We’ve been using the most basic forms of regular expressions already - Any search pattern above was really a regular expression, just the simplest form of text to match.

Note: Regular expressions exist outside of R (in fact most languages implement them, a lot of search fields support them, unix command line supports it, etc). There are different implementations of regular expressions. Base R supports both the POSIX (the default) and Perl-like (by passing perl = TRUE). Note that stringr, which we use here, only supports POSIX. Other languages will generally support one or both of these, but may either not fully support them or will extend them. All this is to say: While most of these skills will carry over to other uses of regular expressions, be careful of language specific implementation.

Special characters

Before we dive into the ways to match more flexibly than exact strings, it helps to be aware of the 12 special characters which cannot be used directly in a search string. These characters are . \ | ( ) [ { ^ $ * + ?. For example:

str_detect("function(s)", "(")
## Error in stri_detect_regex(string, pattern, opts_regex = opts(pattern)): Incorrectly nested parentheses in regexp pattern. (U_REGEX_MISMATCHED_PAREN)

There are two ways around this. First, you can tell the function that you are actually using a fixed string and not a regular expression. In stringr, you can pass the search pattern into the fixed function:

str_detect("function(s)", fixed("("))
## [1] TRUE

If you have a special character inside a more complex regular expression, doing this will obviously not work. The second option1 is to escape the characters using \\:

str_detect("function(s)", "\\(")
## [1] TRUE

Escaping special characters

Sometimes you need to escape special characters with the double backslash, e.g. \\(, and sometimes only a single backslash, e.g. \".

The difference is in R specific special characters versus regular expressions special characters.

R specific special characters are those which cannot be stored in a string. They include things such as \n and \t for newline and tab, or more mundane things such as \" or \' which would just be problematic.

a <- '"'
a
## [1] "\""
cat(a)
## "

When referencing these in regular expressions, we need to refer to the entire special character, which is e.g. \". Hence,

str_extract("a\"b", "\"")
## [1] "\""

The problem child is that \ needs to be escaped as well:

str_count("\\")
## [1] 1

Now, consider regular expression specific characters which need the double backslash, First R escapes the \\ into \, then the regular expression can work.
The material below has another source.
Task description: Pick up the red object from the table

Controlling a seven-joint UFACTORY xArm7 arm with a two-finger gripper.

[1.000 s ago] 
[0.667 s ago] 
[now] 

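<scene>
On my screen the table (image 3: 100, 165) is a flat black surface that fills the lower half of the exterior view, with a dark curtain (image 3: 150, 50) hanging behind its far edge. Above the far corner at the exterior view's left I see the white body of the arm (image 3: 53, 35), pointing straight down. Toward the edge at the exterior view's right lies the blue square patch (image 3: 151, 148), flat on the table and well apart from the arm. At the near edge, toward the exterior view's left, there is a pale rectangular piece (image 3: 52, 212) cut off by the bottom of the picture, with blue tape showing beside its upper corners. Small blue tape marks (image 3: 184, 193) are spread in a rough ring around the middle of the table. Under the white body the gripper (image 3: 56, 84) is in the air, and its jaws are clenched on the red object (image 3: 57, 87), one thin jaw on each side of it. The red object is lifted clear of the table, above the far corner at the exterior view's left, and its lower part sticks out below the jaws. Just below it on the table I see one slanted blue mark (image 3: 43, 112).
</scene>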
In other words, \\? gets processed by R into \? which then gets processed by regular expression engine into ? instead of a special character.

Square Brackets

The simplest modification to the basic string search is allowing flexibility in terms of a single character. We can include characters inside square brackets, [ and ], and the expression will match exactly one of the characters listed there. For example, let’s say we want to find all references to someone named Brian, but are concerned that people may be misspelling it as Brien.
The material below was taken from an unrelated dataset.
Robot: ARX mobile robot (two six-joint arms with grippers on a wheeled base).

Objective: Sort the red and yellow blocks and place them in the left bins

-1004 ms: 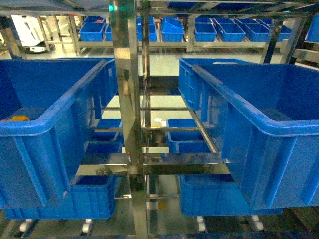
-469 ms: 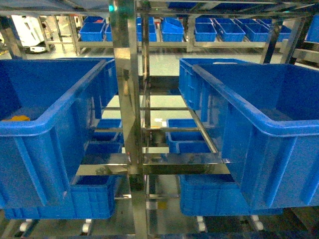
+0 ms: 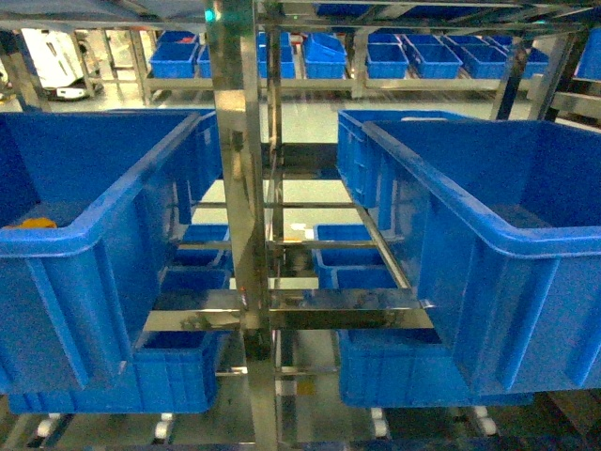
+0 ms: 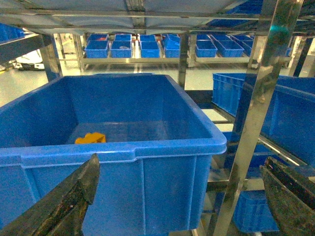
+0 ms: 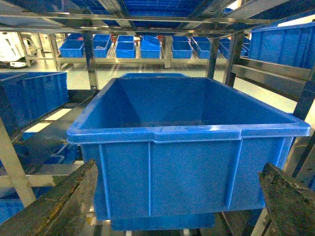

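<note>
Orange-yellow block (image 4: 90, 138) already lies at nine o'clock on the left bin's (image 4: 128, 150) floor, while both grippers, left gripper (image 4: 177, 196) and right gripper (image 5: 179, 199), hang spread and empty, so fetching another block likely comes next.

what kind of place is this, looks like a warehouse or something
Probably a warehouse or parts-sorting floor. Large blue crates sit on a shiny metal rack, and more blue trays line shelving across the pale floor. A yellow block lies in the left crate.

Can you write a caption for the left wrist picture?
Open left gripper faces a big blue bin holding one orange-yellow block.
</note>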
str_extract(c("Brian", "Brien", "Brin"), "Bri[ae]n")
## [1] "Brian" "Brien" NA

What if we want to match many characters? The - can be used to represent a range such as a-e or A-Z. Notice the case sensitivity here. You can also combine such as [a-eA-Z].

str_extract(c("Brian", "Brien", "BriTn", "Bri8n", "Briaan", "Bri&n"), "Bri[a-zA-Z0-9]n")
## [1] "Brian" "Brien" "BriTn" "Bri8n" NA      NA

Note this doesn’t catch the double “aa” or the &.
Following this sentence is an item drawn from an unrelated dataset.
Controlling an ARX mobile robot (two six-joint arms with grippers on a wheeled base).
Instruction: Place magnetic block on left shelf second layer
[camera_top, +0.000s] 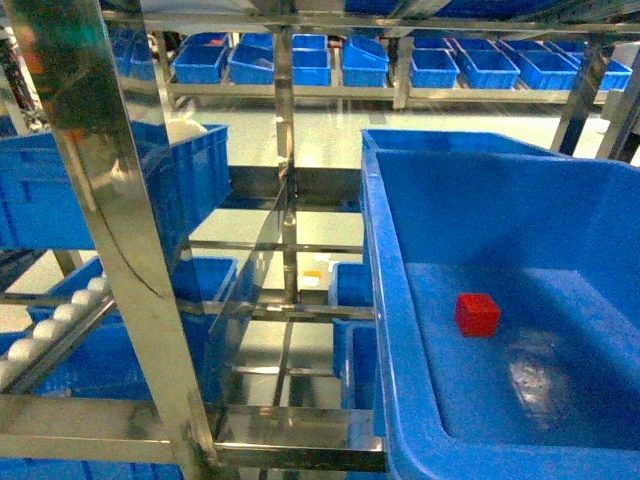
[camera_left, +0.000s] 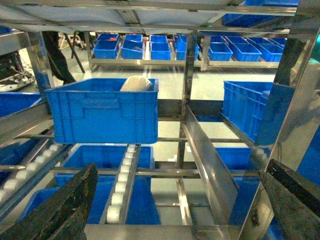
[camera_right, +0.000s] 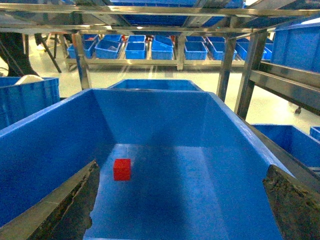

We can also negate an entire bracket by making the first character inside the brackets ^.

str_extract(c("Brian", "Brien", "Brion"), "Bri[^ae]n")
## [1] NA      NA      "Brion"

Note that “not-ing” anything besides a bracket may not work. Use R’s built in ! in that case, e.g.

!str_detect(c("Brian", "Brien", "Brion"), "Brian")
## [1] FALSE  TRUE  TRUE

Predefined classes

There are a few special classes. You can see a full list in help("regex", package = "base") but a few useful ones include:

  • [:lower:] and [:upper:]: Equivalent to [a-z] and [A-Z] respectively.
  • [:alnum:]: Equivalent to [a-zA-Z0-9].
  • [:punct:]: Matches punctuation characters (see that help for the full list).
  • [:space:]: Matches whitespace such as spaces, tabs, newlines, etc.
  • [:print:]: Everything printable.
str_extract(c("Brian", "Brien", "BriTn", "Bri8n", "Briaan", "Bri&n"), "Bri[:lower:]n")
## [1] "Brian" "Brien" NA      NA      NA      NA

Start and End of String

To match the beginning or end of a string, use ^ and $ respectively. Note that this use of ^ is different than not’ing; as ^ is the first character of the regular expression instead of the first character of a bracket.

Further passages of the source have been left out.